• _Work to complete_: Retype the data below exactly, skipping pictures.

▽

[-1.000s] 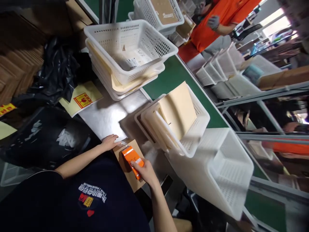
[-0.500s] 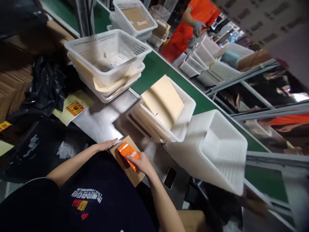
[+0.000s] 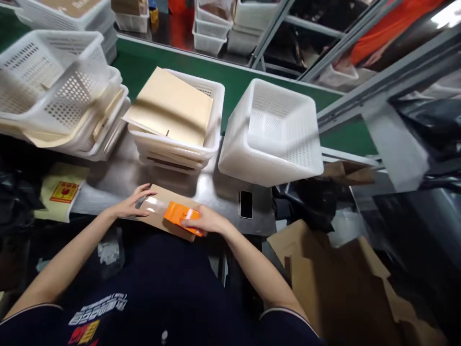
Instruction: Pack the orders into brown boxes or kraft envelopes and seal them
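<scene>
My right hand (image 3: 207,220) is closed around an orange box-shaped item (image 3: 176,214) with white patches and dark print. It holds this over a flat brown cardboard piece (image 3: 183,232) at the near edge of the metal table. My left hand (image 3: 131,203) is at the cardboard's left end, thumb and fingers apart, fingertips touching it. Between those fingertips shows a shiny, clear-looking patch (image 3: 151,203) on the cardboard. What lies beneath the orange item is hidden.
Beyond my hands stands a white basket (image 3: 216,108) holding tan envelopes (image 3: 173,105). Stacked baskets (image 3: 77,96) are at left, nested white bins (image 3: 237,144) at right. A phone (image 3: 246,204) lies on the metal table (image 3: 104,185). A green conveyor belt (image 3: 144,62) runs behind.
My view has swung to the right and levelled. The left hand's fingers, stretched along the cardboard's end before, now spread over that end. The orange item stays in my right hand.
</scene>
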Tool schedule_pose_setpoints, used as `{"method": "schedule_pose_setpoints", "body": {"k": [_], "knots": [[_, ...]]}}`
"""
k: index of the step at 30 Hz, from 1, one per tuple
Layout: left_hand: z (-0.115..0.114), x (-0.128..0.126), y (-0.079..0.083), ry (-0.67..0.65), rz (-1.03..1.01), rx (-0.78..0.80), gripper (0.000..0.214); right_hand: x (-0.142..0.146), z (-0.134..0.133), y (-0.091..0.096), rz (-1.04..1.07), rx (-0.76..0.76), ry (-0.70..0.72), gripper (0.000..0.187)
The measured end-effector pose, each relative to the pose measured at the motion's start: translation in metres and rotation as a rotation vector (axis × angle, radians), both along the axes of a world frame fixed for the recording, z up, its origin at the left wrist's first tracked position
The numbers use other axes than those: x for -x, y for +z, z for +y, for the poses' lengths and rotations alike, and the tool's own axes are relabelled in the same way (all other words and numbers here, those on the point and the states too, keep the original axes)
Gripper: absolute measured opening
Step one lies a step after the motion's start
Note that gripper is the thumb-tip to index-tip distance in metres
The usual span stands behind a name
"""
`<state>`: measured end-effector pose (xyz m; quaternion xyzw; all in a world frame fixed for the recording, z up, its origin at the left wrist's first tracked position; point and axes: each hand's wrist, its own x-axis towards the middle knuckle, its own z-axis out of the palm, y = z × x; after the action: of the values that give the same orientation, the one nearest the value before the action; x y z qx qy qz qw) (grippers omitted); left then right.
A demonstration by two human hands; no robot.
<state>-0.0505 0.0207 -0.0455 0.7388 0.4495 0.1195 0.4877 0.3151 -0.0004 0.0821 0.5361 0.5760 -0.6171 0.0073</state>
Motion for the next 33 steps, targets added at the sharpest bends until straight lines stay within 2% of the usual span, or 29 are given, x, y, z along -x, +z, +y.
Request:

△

• _Output for this task_:
[-1.000s] 
[-0.500s] 
[+0.000s] 
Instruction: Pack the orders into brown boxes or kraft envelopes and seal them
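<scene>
My right hand (image 3: 207,220) is closed around an orange box-shaped item (image 3: 176,214) with white patches and dark print. It holds this over a flat brown cardboard piece (image 3: 183,232) at the near edge of the metal table. My left hand (image 3: 131,203) is at the cardboard's left end, thumb and fingers apart, fingertips touching it. Between those fingertips shows a shiny, clear-looking patch (image 3: 151,203) on the cardboard. What lies beneath the orange item is hidden.
Beyond my hands stands a white basket (image 3: 216,108) holding tan envelopes (image 3: 173,105). Stacked baskets (image 3: 77,96) are at left, nested white bins (image 3: 237,144) at right. A phone (image 3: 246,204) lies on the metal table (image 3: 104,185). A green conveyor belt (image 3: 144,62) runs behind.
My view has swung to the right and levelled. The left hand's fingers, stretched along the cardboard's end before, now spread over that end. The orange item stays in my right hand.
</scene>
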Tool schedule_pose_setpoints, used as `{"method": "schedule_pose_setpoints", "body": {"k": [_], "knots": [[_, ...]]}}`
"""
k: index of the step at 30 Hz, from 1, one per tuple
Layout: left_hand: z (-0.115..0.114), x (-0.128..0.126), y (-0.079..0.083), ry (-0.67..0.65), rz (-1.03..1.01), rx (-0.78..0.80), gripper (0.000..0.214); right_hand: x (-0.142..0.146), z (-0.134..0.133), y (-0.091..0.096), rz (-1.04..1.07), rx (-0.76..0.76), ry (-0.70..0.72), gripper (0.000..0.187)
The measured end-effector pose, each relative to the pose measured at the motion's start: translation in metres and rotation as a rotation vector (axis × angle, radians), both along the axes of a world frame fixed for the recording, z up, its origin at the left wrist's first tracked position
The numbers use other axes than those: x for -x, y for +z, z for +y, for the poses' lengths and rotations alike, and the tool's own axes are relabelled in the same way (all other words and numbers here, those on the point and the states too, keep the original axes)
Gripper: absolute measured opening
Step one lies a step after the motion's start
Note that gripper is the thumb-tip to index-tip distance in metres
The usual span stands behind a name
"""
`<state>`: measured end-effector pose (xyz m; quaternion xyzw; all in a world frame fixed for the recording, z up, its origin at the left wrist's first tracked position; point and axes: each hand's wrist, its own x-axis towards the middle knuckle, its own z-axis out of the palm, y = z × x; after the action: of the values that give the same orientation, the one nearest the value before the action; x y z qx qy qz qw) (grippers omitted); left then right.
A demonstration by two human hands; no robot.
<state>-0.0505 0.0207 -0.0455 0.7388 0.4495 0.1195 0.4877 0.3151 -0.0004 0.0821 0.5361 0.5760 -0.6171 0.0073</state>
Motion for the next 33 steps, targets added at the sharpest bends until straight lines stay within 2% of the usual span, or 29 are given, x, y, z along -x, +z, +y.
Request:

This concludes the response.